[[ DATA, beginning ]]

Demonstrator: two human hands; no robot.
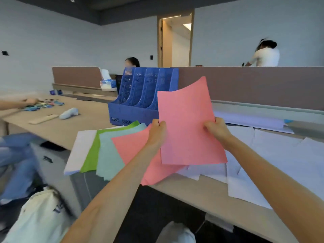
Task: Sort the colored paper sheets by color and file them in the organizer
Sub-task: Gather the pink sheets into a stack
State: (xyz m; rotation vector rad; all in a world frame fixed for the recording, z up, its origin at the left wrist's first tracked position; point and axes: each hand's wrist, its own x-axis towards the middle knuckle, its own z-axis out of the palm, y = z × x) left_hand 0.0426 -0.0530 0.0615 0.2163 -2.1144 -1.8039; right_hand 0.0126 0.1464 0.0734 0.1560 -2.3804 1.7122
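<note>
I hold a pink sheet (187, 127) upright in front of me, its top corner curling back. My left hand (157, 130) pinches its left edge and my right hand (216, 128) grips its right edge. Beneath it, fanned on the desk, lie another pink sheet (133, 151), a pale teal sheet (110, 155), a green sheet (91, 155) and a white sheet (78, 151). The blue organizer (138, 95) with several upright slots stands just behind the fan, partly hidden by the held sheet. Its slots look empty.
White sheets (273, 163) spread over the desk to the right. A brown partition (254, 85) runs behind the desk. On the left desk lie a remote-like bar (43, 119), a white device (69, 113) and small blue items that another person's hand (29, 101) is touching. A bag (40, 216) sits low left.
</note>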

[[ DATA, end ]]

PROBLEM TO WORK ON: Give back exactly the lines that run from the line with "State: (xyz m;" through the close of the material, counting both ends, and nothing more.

REPLY TO THE EXERCISE:
State: (xyz m; rotation vector rad; all in a world frame fixed for the recording, z up, its origin at the left wrist's first tracked position; point and axes: each hand's wrist, its own x-axis towards the middle knuckle, its own z-axis out of the palm, y = z × x) left_hand 0.0426 -0.0530 0.0615 0.2163 -2.1144 -1.8039; right_hand 0.0126 0.1464 0.0734 0.1560 -2.3804 1.7122
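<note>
I hold a pink sheet (187, 127) upright in front of me, its top corner curling back. My left hand (157, 130) pinches its left edge and my right hand (216, 128) grips its right edge. Beneath it, fanned on the desk, lie another pink sheet (133, 151), a pale teal sheet (110, 155), a green sheet (91, 155) and a white sheet (78, 151). The blue organizer (138, 95) with several upright slots stands just behind the fan, partly hidden by the held sheet. Its slots look empty.
White sheets (273, 163) spread over the desk to the right. A brown partition (254, 85) runs behind the desk. On the left desk lie a remote-like bar (43, 119), a white device (69, 113) and small blue items that another person's hand (29, 101) is touching. A bag (40, 216) sits low left.
</note>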

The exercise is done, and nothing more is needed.